WHAT YOU SHOULD DO> Your copy should hold every record exactly and no images.

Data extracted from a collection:
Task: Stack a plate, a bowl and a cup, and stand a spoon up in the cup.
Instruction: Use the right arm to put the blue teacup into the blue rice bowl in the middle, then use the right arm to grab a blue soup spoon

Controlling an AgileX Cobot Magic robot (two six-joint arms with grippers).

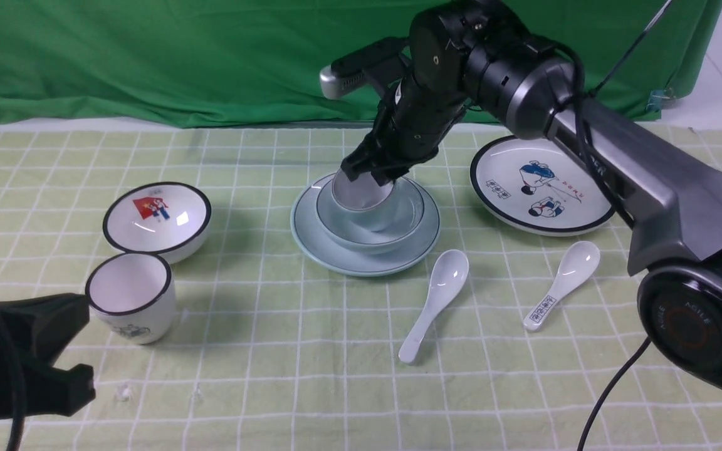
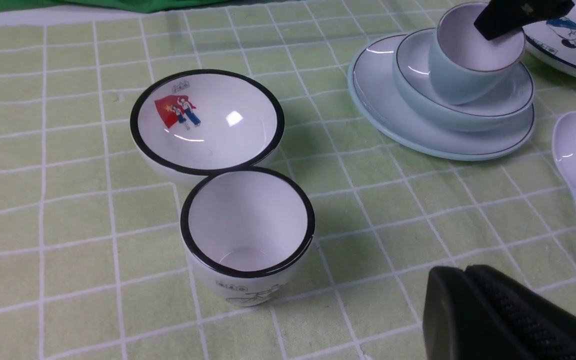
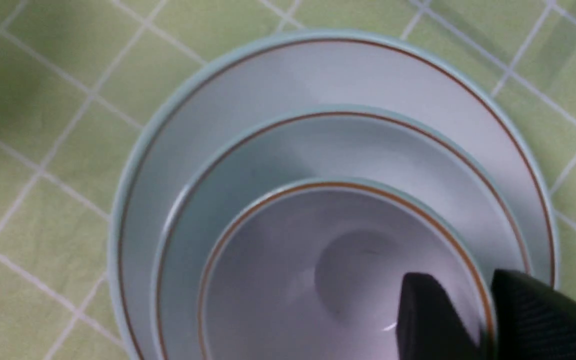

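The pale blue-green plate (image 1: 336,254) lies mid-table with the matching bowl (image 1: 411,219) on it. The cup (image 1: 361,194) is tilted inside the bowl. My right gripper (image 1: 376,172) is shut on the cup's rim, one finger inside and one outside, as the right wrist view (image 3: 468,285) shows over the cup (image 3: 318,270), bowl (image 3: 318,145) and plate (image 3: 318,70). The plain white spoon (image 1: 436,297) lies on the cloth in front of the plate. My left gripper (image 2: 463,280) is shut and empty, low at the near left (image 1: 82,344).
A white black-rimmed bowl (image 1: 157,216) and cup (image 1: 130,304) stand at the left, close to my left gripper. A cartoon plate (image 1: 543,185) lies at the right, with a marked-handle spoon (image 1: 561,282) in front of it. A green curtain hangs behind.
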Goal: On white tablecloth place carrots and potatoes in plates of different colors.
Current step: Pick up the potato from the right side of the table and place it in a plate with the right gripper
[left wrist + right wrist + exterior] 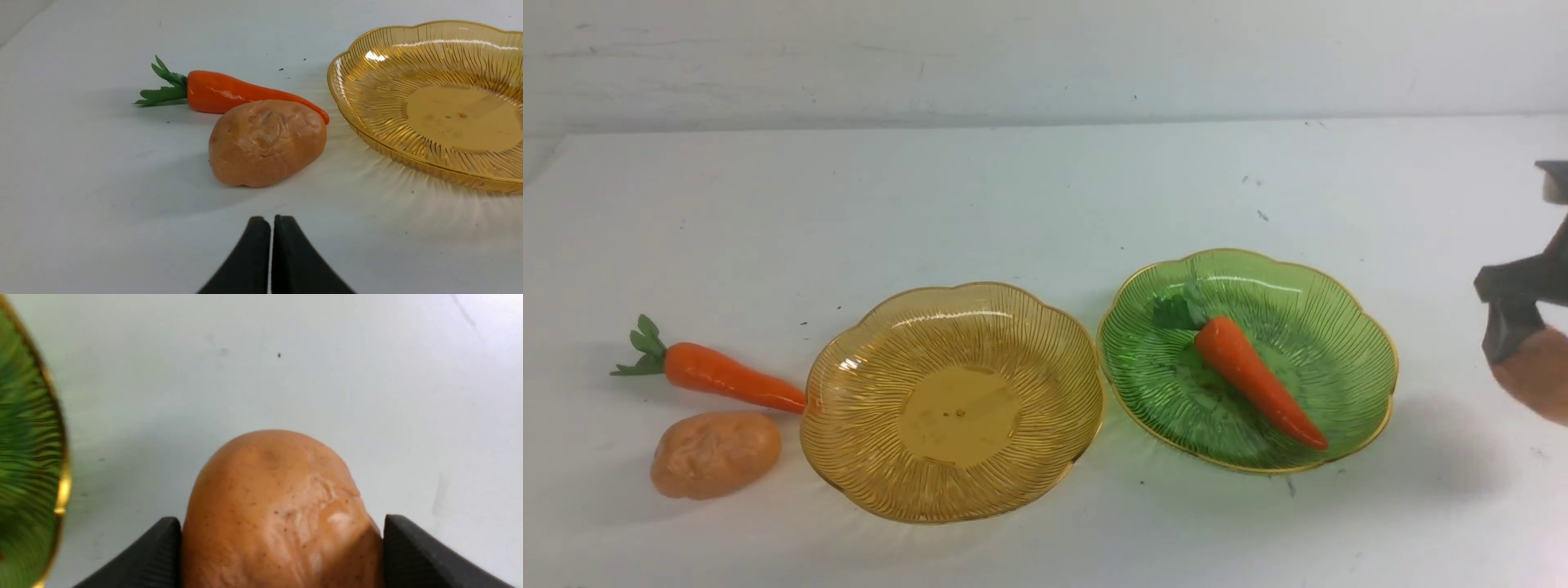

RESULT OF THIS EXERCISE>
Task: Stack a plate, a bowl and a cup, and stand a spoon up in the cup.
Instruction: Use the right arm to put the blue teacup into the blue rice bowl in the middle, then use the right arm to grab a blue soup spoon

Controlling an AgileX Cobot Magic robot (two six-joint arms with grippers).


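The pale blue-green plate (image 1: 336,254) lies mid-table with the matching bowl (image 1: 411,219) on it. The cup (image 1: 361,194) is tilted inside the bowl. My right gripper (image 1: 376,172) is shut on the cup's rim, one finger inside and one outside, as the right wrist view (image 3: 468,285) shows over the cup (image 3: 318,270), bowl (image 3: 318,145) and plate (image 3: 318,70). The plain white spoon (image 1: 436,297) lies on the cloth in front of the plate. My left gripper (image 2: 463,280) is shut and empty, low at the near left (image 1: 82,344).
A white black-rimmed bowl (image 1: 157,216) and cup (image 1: 130,304) stand at the left, close to my left gripper. A cartoon plate (image 1: 543,185) lies at the right, with a marked-handle spoon (image 1: 561,282) in front of it. A green curtain hangs behind.
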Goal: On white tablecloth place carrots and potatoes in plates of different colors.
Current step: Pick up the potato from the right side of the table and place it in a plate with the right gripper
[left wrist + right wrist + exterior] 

The exercise has no further content.